BEGIN Data below
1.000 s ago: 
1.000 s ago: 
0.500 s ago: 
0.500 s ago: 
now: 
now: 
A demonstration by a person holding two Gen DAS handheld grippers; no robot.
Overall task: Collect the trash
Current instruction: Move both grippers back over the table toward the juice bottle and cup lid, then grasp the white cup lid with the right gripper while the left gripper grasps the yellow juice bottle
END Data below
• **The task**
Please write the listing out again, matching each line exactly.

• **Solution to this problem**
1.000 s ago: 
1.000 s ago: 
0.500 s ago: 
0.500 s ago: 
now: 
now: 
A demonstration by a person holding two Gen DAS handheld grippers; no robot.
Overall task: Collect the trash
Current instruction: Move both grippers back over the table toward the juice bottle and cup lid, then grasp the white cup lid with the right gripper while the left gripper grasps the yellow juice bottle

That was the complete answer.